Le contraste avec Day Message est d’autant plus saisissant. En hommage à Joe Zawinul, avec lequel il a partagé une partie de l’aventure du Syndicate, et en réponse au Night Passage de Weather Report, Etienne joue à fond la carte d’un swing qui semble éternel et dans lequel les Prophets se glissent avec délice. L’album se referme sur Musango Na Wa, balade acoustique venue elle aussi de Su La Také, dans laquelle Étienne nous prend par la main à l’issue de ce voyage étourdissant et nous chante – Ah tiens ! – un message de paix et de douceur. Notez enfin qu’Étienne Mbappé & the Prophets seront en concert pour la sortie de l’album le 1er décembre prochain au Divan du Monde.

Repos !

Enfin pas vraiment, car Étienne Mbappé ne tient que rarement en place. Il faut donc également revenir sur tous les projets auxquels il participe par ailleurs. Il est désormais notablement connu qu’Étienne fait partie du quartet actuel de John McLaughlin. Cet été ils ont sillonnés les festivals de jazz en France, avec entre autre un passage très remarqué à Marciac. Aux USA, Étienne fait aussi partie des Ringers (avec Jimmy Herring, Wayne Krantz, Michael Landau et Gary Novak) et un album live doit sortir prochainement. Stay tuned ! Toujours en concert, Étienne vient d’enregistrer pour le trio du guitariste polonais Apostolis Anthimos, formé avec Gary Husband. Il y a quelques années, et grâce au contact de John McLaughlin, Etienne avait fait partie du trio Chingari, monté par U. Srinivas, ex-mandoliniste de Shakti. La fusion indo-camerounaise s’était concrétisée dans l’album Bombay Makossa, paru en 2014, malheureusement peu de temps avant la disparition de Srinivas. L’album est toujours disponible et mérite largement le détour.
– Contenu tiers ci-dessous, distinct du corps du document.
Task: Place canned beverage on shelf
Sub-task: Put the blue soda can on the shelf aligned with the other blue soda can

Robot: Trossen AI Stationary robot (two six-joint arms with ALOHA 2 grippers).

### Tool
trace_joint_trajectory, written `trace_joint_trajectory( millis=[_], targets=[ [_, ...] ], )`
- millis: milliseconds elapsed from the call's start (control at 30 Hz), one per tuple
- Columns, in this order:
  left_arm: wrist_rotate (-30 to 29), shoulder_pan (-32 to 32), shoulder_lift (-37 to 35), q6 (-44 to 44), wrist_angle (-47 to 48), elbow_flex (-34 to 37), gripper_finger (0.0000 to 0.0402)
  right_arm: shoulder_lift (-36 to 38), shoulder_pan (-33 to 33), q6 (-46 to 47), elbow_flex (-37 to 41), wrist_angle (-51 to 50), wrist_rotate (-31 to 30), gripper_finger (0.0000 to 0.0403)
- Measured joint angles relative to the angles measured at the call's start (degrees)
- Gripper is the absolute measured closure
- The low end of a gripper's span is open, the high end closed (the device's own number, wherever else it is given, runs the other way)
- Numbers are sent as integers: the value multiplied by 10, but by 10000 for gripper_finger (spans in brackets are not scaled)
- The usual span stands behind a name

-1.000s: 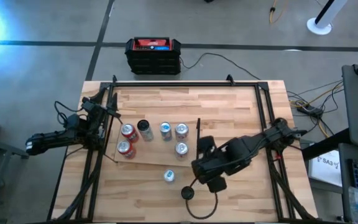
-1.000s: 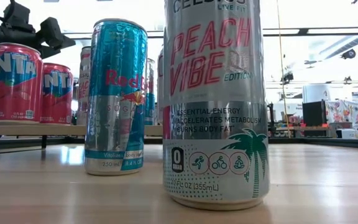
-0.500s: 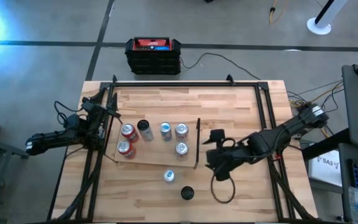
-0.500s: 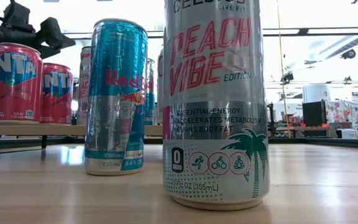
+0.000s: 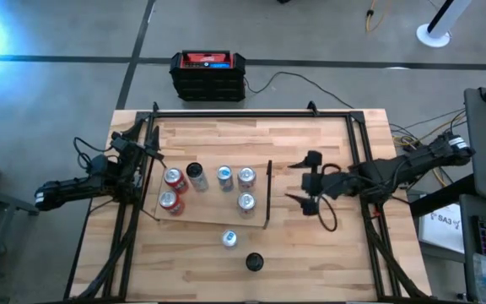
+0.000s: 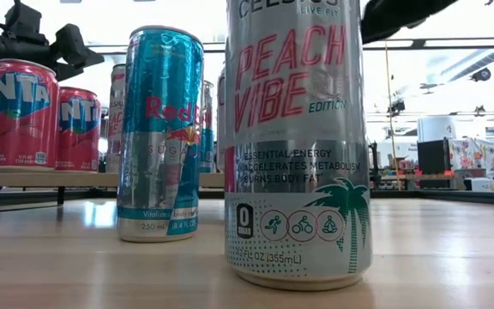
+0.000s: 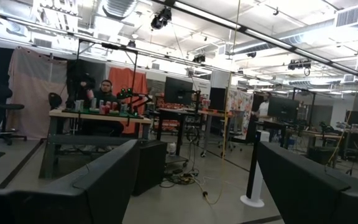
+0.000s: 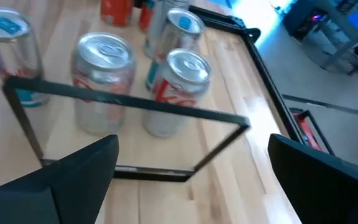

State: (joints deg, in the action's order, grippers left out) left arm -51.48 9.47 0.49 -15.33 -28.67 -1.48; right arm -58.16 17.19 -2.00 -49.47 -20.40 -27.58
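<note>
Wooden planks make the desk (image 5: pixel 310 143), and on it lies the shelf (image 5: pixel 209 215), a pale board with a thin black upright bar (image 5: pixel 267 194) along its short edge toward the desk's right side. Five cans stand on the shelf: two red cans (image 5: pixel 171 190) at its left end, a dark can (image 5: pixel 196 175) just beside them, and three silver cans (image 5: pixel 243 187) nearer the bar. Off the shelf, closer to the desk's front edge, stands a blue and silver can (image 5: pixel 229 239), and a tall silver can (image 5: pixel 254 263) with a dark top stands still nearer that edge. The right gripper (image 5: pixel 305 183) hovers over the desk just beside the black bar, its fingers (image 8: pixel 79 171) spread wide and holding nothing. The left gripper (image 5: pixel 146 152) waits at the desk's left edge, its fingers (image 7: pixel 104 180) about half apart and empty.
</note>
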Motion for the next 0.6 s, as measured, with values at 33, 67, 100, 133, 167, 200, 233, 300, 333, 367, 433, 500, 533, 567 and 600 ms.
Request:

Plus près de nous – c’est-à-dire, enregistré en France, c’est Ray Lema qui a récemment fait appel à Étienne Mbappé pour son projet en quintet. Le groupe a tourné depuis quelques années, et un album a finalement été publié cette année, Headbug. Et « prise de tête », ce disque n’en est absolument pas une ! Bien au contraire. Le musicien congolais, dont on ne présente plus le parcours immense entre jazz et Afrique,  propose un album riche et chaleureux, invitation au voyage, et pour lequel on retrouve de nouveau Nicolas Viccaro à la batterie, ainsi qu’Irving Acao au saxophone et Sylvain Gontard à la trompette. On oscille du jazz rock au swing, on touche au latin, à l’afrobeat et au Brésil (Samba De Uma Nota So et Mira). Mélodies et arrangements soignés. On apprécie l’invitation inattendue faite à Manu Dibango au marimba sur un No Hiding qui fleure le meilleur afro-jazz. Headbug est paru en mai dernier, et n’est que l’un des projets actuels de Ray Lema qui prépare tout prochainement la sortie de l’album Riddles, duo de piano avec Laurent de Wilde. Autre voyage harmonique où les influences et les racines des deux pianistes se croisent, se mêlent et s’accompagnent, du Congo à Bach, en passant par Prince et la Nouvelle Orléans.